Exercise requirements: When you spot the word "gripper" in a line of the data below, copy that line.

Records from a collection:

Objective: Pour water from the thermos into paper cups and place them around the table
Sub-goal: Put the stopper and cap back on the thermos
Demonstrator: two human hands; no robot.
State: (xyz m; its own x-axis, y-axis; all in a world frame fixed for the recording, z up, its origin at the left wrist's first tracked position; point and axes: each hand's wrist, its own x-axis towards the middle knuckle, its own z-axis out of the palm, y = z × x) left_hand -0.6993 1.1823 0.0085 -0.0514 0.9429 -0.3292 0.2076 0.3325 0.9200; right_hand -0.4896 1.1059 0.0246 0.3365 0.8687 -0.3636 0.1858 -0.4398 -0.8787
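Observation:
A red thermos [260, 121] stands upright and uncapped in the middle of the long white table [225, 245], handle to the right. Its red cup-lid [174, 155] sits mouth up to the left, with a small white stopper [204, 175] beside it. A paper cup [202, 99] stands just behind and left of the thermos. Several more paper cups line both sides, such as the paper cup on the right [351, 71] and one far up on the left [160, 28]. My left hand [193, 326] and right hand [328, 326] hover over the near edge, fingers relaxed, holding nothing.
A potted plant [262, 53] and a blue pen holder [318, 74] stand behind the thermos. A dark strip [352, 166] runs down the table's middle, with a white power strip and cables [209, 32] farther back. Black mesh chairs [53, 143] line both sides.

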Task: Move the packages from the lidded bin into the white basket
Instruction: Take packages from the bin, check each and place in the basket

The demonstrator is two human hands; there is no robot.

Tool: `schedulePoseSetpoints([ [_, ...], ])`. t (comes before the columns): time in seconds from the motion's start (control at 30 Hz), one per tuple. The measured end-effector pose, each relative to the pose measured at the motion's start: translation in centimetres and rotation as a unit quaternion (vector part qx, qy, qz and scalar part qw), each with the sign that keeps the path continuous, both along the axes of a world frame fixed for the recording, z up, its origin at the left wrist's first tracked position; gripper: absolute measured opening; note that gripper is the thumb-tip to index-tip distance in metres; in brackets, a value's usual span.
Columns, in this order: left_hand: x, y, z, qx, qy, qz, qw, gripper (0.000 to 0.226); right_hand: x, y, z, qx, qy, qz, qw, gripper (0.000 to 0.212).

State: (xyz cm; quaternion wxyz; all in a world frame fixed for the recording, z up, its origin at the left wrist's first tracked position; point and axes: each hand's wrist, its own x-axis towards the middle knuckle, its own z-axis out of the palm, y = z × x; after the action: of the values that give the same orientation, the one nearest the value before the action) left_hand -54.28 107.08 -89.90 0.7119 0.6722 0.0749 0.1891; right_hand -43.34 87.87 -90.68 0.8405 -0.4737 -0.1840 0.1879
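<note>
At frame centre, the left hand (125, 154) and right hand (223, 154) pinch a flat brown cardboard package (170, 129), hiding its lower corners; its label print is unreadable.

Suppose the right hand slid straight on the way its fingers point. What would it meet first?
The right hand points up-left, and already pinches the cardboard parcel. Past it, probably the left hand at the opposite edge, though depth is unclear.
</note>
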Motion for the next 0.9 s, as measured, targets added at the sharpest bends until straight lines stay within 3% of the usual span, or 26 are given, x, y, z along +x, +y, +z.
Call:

Completed exercise:
Tool: `schedulePoseSetpoints([ [_, ...], ])`. t (comes before the columns): time in seconds from the motion's start (control at 30 Hz), one per tuple. The measured end-effector pose, each relative to the pose measured at the motion's start: translation in centimetres and rotation as a unit quaternion (vector part qx, qy, qz and scalar part qw), each with the sign that keeps the path continuous, both along the axes of a world frame fixed for the recording, z up, its origin at the left wrist's first tracked position; gripper: absolute measured opening; note that gripper is the thumb-tip to index-tip distance in metres; in brackets, a value's usual span.
Columns, in this order: left_hand: x, y, z, qx, qy, qz, qw, gripper (0.000 to 0.226); right_hand: x, y, z, qx, qy, qz, qw, gripper (0.000 to 0.212).

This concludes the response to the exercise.